Caramel Crunch Bars (Vegan, GF)
Thick and delicious caramel crunch bars made with simple, healthy ingredients. (No gluten, dairy or refined sugar!)
Prep Time4 mins
Total Time19 mins
Servings: 18 servings
Caramel Crunch Bars
- 3/4 cup coconut butter *see notes for homemade
- 1/4 cup cashew butter
- 2 Tbs maple syrup
- 2 Tbs coconut oil
- 1 tsp vanilla
- Pinch of pink salt
- 1 1/2 cups crisp brown rice cereal
- 1 Tbs cashew butter
- 1 Tbs coconut oil
- 1/2 tsp powdered coconut sugar
- Dash of pink salt
To make the bars:
Mix together all ingredients (except cereal) in a large mixing bowl until well combined. (Melt if your ingredients are cold/hardened.)
Fold in rice cereal.
Press mixture firmly to a 1" thickness into a loaf pan or small baking dish lined with parchment paper.
For the glaze:
Whisk together all ingredients in a small bowl (gently melt, if needed)
Drizzle glaze over bars.
Freeze bars for 15 minutes or until set.
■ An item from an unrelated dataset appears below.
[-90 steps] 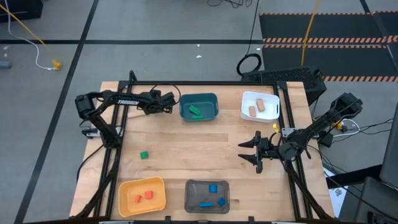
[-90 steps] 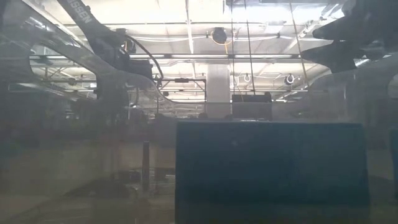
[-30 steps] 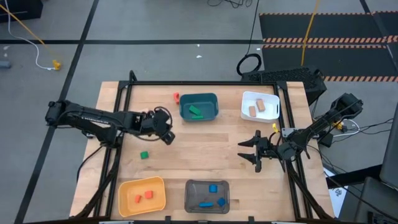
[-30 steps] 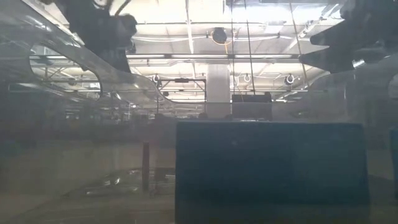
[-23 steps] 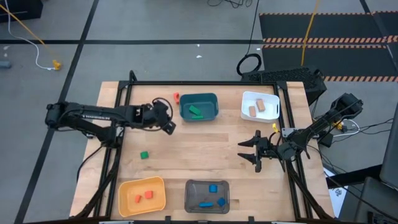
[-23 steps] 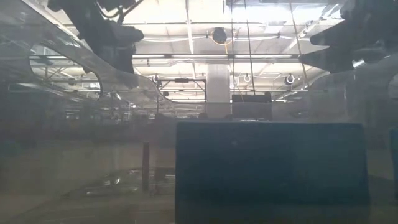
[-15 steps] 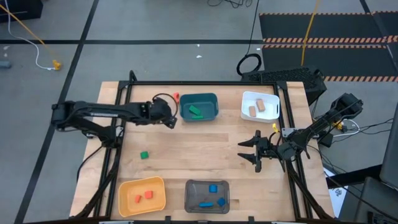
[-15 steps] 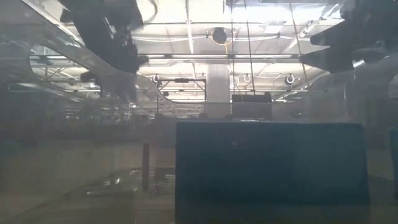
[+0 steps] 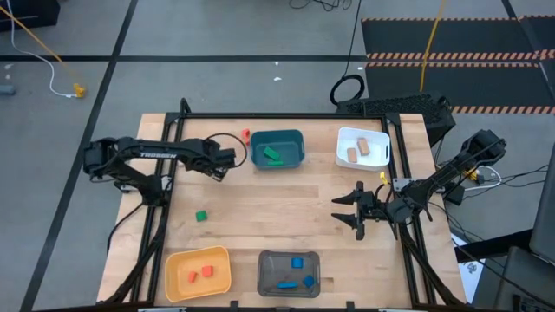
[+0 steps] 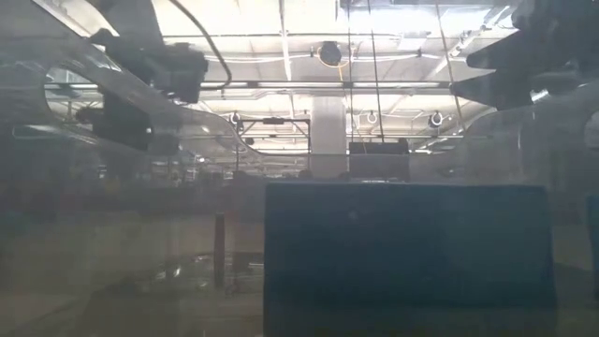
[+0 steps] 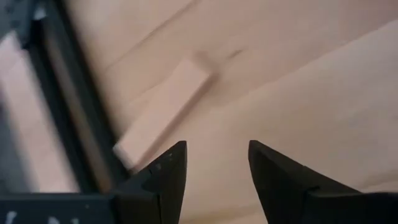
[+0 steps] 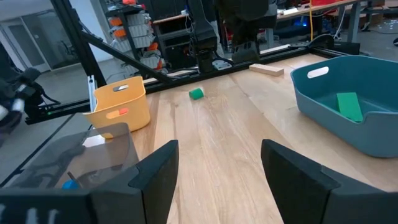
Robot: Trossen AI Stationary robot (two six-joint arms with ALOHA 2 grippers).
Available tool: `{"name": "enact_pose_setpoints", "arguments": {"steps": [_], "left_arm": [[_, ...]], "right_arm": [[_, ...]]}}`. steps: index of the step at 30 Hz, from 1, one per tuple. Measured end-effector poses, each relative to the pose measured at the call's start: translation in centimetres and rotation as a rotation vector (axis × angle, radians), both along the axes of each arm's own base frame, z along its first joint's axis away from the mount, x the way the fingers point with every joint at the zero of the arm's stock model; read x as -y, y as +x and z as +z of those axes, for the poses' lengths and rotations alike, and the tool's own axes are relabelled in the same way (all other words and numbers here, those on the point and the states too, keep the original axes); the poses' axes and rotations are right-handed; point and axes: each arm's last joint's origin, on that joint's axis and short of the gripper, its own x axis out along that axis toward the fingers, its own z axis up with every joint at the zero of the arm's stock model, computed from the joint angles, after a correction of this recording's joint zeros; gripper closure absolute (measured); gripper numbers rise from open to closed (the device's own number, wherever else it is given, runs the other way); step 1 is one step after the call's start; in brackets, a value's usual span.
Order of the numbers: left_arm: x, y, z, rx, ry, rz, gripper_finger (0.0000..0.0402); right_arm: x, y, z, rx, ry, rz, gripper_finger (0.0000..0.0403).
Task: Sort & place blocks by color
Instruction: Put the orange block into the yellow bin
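The left gripper [image 11: 216,146] hangs over the counter [image 9: 286,199] with its fingers apart and nothing between them. A plain tan block [image 11: 165,109] lies just ahead of it, off toward one finger instead of centred in the gap.

My guess at where this goes wrong: the block sits slanted to the fingers and right beside the black frame rail [image 11: 74,112]. If the gripper drops straight down, one finger could land on top of the block, or clip the rail and shove the block up against it. Even if it does close on it, a skewed pinch on a long piece could let it twist out on the way to the white bin [image 9: 340,147], which is well across the counter.

A bit further out:
- The teal bin [image 9: 277,133] is close to the left gripper and sits on the straight path to the white bin.
- A red block [image 9: 245,134] is just beside the teal bin's corner.
- A loose green block [image 9: 200,216] sits out in the open.

Further off, the right gripper [image 9: 345,213] waits with its fingers wide and empty. The yellow bin [image 9: 198,251] and grey bin [image 9: 290,254] sit along the front edge.
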Motion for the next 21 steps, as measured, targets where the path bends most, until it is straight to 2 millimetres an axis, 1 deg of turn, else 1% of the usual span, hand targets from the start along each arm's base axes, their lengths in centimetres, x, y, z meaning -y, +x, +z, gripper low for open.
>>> {"name": "enact_pose_setpoints", "arguments": {"steps": [2,5,8,11,16,19,21], "left_arm": [[-0.4,-0.4,0.0,-0.041,-0.018,-0.016,0.0231],[-1.1,-0.5,0.0,-0.051,-0.060,-0.080,0.0231],[-2.1,0.1,-0.1,0.028,-0.069,-0.121,0.0231],[-3.8,0.8,0.0,0.164,-0.016,-0.070,0.0231],[-7.0,2.2,0.8,0.511,0.060,0.070,0.0230],[-8.4,3.0,1.1,0.658,0.104,0.114,0.0223],[-8.9,3.5,1.0,0.715,0.115,0.140,0.0215]], "right_arm": [[0.0,0.0,0.0,0.001,0.000,0.001,0.0181],[0.0,0.0,0.0,0.000,0.000,0.000,0.0181],[0.0,0.0,0.0,0.000,0.000,0.000,0.0181],[0.0,0.0,0.0,0.000,0.000,0.001,0.0181],[0.0,0.0,0.0,0.000,0.000,0.001,0.0181],[0.0,0.0,0.0,0.000,0.000,0.000,0.0181],[0.0,0.0,0.0,0.000,0.000,0.000,0.0181]]}}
Slice into 1 1/2" - 2" pieces.
Optional - sprinkle with coarse sea salt. Enjoy!
What I used:
Homemade coconut butter: Blend 2 cups shredded unsweetened coconut in a food processor for about 15 minutes until liquefied. Stop to scrape down the sides as needed, and/or to give your food processor a rest.
Optional: use store-bought coconut butter. (Just be sure to melt and stir before use to mix in the oil!) Buy here:
Pure Maple Syrup & Cashew Butter from Aldi
Nutiva Organic Virgin Coconut Oil
Whole Foods 365 brand Crisp Brown Rice Cereal, which is gluten-free
To store: Keep tightly wrapped in an airtight container in the fridge for about 1-2 weeks, or frozen for 1 month.